The same language amending 13(3) from H.R. 3189 was then included in the Financial Choice Act of 2016 (H.R. 5983), a wide-ranging financial regulatory relief bill sponsored by Jeb Hensarling, Chairman of the Financial Services Committee.78 H.R. 5983 was ordered to be reported as amended by the House Committee on Financial Services on September 13, 2016, and was reported on December 20, 2016.

115th Congress

One bill to amend Section 13(3) (H.R. 10) passed the House in the 115th Congress. Other bills to amend Section 13(3) that were reported by the House Financial Services Committee were H.R. 4302 and H.R. 6741.

H.R. 10

The same language amending 13(3) from H.R. 3189 in the 114th Congress was included in the Financial Choice Act of 2017 (H.R. 10), a wide-ranging financial regulatory relief bill sponsored by Jeb Hensarling, Chairman of the Financial Services Committee.79 H.R. 10 was passed by the House on June 8, 2017.

Appendix. Details on the Actions Taken Under Section 13(3) in 2008

Term Securities Lending Facility

Shortly before Bear Stearns suffered its liquidity crisis, the Fed created the Term Securities Lending Facility (TSLF) on March 11, 2008, to expand its existing securities lending program for primary dealers.80 Primary dealers are financial firms that are the Fed's counterparties for open market operations, including investment banks that were ineligible to access the Fed's lending facilities for banks. At the end of 2007, there were 20 primary dealers, including Bear Stearns.81 The proximate cause of Bear Stearns' crisis was its inability to roll over its short-term debt, and the Fed created the TSLF and the Primary Dealer Credit Facility (discussed below) to offer an alternative source of short-term liquidity for primary dealers.

Primary dealers were already allowed to borrow securities from the Fed on an overnight basis before the crisis. The TSLF extended the length of the loans and acceptable collateral, and signaled that the Fed was willing to lend on a larger scale. Under the TSLF at its peak, each week primary dealers could borrow up to $200 billion of Treasury securities for 28 days, as opposed to overnight. Primary dealers need access to Treasury securities because of their use in repurchase agreements (repos), which are an important source of short-term financing. Figure A-1 shows the decline in primary dealer repos outstanding in 2008. At various points, loans could be collateralized with some of the following: private-label mortgage-backed securities (MBS) with an AAA/Aaa rating, agency commercial MBS, agency collateralized mortgage obligations, and all investment-grade debt securities. On July 30, 2008, the Fed created the TSLF Options Program within the TSLF that allowed primary dealers to pre-negotiate options to borrow securities. No securities were borrowed through the TSLF after August 2009, and the facility expired February 1, 2010. The TSLF experienced no losses and earned income of $781 million over the life of the program.

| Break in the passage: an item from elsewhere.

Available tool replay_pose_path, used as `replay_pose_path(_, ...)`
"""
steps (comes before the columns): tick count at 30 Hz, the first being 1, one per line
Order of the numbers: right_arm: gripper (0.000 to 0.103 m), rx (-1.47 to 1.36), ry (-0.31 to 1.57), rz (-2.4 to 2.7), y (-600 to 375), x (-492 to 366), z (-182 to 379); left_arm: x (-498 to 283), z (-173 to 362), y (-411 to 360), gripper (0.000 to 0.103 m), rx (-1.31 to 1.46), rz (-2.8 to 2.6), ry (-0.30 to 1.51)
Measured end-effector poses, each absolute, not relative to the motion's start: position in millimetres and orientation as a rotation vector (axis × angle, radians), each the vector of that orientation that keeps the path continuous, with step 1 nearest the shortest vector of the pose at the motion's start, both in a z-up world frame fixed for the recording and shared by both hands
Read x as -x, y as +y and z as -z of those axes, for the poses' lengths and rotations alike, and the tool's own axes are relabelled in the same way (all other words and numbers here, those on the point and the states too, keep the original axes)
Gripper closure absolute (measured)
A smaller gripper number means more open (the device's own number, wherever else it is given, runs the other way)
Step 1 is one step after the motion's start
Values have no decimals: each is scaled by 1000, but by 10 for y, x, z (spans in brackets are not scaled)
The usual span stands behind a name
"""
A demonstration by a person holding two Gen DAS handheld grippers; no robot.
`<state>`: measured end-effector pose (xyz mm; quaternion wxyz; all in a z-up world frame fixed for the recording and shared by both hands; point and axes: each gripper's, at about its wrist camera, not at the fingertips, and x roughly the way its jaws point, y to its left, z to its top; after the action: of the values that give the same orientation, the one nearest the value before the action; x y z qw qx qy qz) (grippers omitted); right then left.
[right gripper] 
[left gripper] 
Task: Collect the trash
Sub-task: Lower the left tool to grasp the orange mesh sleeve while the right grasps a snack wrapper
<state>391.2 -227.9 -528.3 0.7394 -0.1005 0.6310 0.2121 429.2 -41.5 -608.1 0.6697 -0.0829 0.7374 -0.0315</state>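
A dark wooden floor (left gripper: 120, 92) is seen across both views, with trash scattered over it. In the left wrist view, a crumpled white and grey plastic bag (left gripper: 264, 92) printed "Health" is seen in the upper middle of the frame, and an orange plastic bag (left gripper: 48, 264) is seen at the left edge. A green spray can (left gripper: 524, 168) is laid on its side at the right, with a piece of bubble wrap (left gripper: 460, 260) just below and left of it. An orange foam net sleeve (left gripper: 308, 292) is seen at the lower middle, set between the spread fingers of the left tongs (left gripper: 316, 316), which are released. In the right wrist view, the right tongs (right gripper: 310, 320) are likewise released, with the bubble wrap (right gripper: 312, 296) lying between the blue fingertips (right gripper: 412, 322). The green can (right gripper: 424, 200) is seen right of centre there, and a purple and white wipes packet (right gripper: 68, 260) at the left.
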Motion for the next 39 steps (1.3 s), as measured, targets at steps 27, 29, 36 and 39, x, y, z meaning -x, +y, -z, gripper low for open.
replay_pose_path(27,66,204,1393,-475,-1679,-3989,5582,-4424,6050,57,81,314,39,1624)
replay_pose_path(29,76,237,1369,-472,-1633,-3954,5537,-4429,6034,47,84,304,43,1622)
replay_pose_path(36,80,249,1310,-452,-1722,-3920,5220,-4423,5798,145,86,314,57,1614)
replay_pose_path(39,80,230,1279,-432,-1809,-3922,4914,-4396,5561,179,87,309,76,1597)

Figure A-1. Primary Dealer Repos Outstanding

(2002-2012, weekly)

Source: New York Fed, Primary Dealer Statistics.

Note: Includes overnight, continuing, and term agreement repos.

Primary Dealer Credit Facility

Shortly after Bear Stearns' liquidity crisis, the Fed created the Primary Dealer Credit Facility (PDCF) on March 16, 2008. The PDCF can be thought of as analogous to a discount window for primary dealers.82 Loans were made at the Fed's discount rate, which was set slightly higher than the federal funds rate during the crisis. Loans were made on an overnight basis, with recourse, and they were fully collateralized, limiting their riskiness. Acceptable collateral at times included Treasuries; government agency debt; investment grade corporate, mortgage-backed, asset-backed, and municipal securities; and certain classes of equities. The PDCF expired on February 1, 2010.

Borrowing from the facility was sporadic, with average daily borrowing outstanding above $10 billion in the first three months and falling to zero in August 2008. Much of this initial borrowing was done by Bear Stearns, before its merger with JPMorgan Chase was complete. Borrowing picked up again in September 2008 and peaked at $148 billion on October 1, 2008. No loans were outstanding after May 2009. The PDCF experienced no losses and earned interest income of $0.5 billion over the life of the program.

Commercial Paper Funding Facility and Asset-Backed Commercial Paper Money Market Mutual Fund Liquidity Facility

To meet liquidity needs, many large firms routinely issue commercial paper, which is short-term debt purchased directly by investors that matures in less than 270 days, with an average maturity of 30 days. The three broad categories of commercial paper issuers are financial firms, nonfinancial firms, and pass-through entities that issue commercial paper backed by assets. The commercial paper issued directly by firms tends not to be backed by collateral, because these firms are viewed as large and creditworthy, and the paper matures quickly.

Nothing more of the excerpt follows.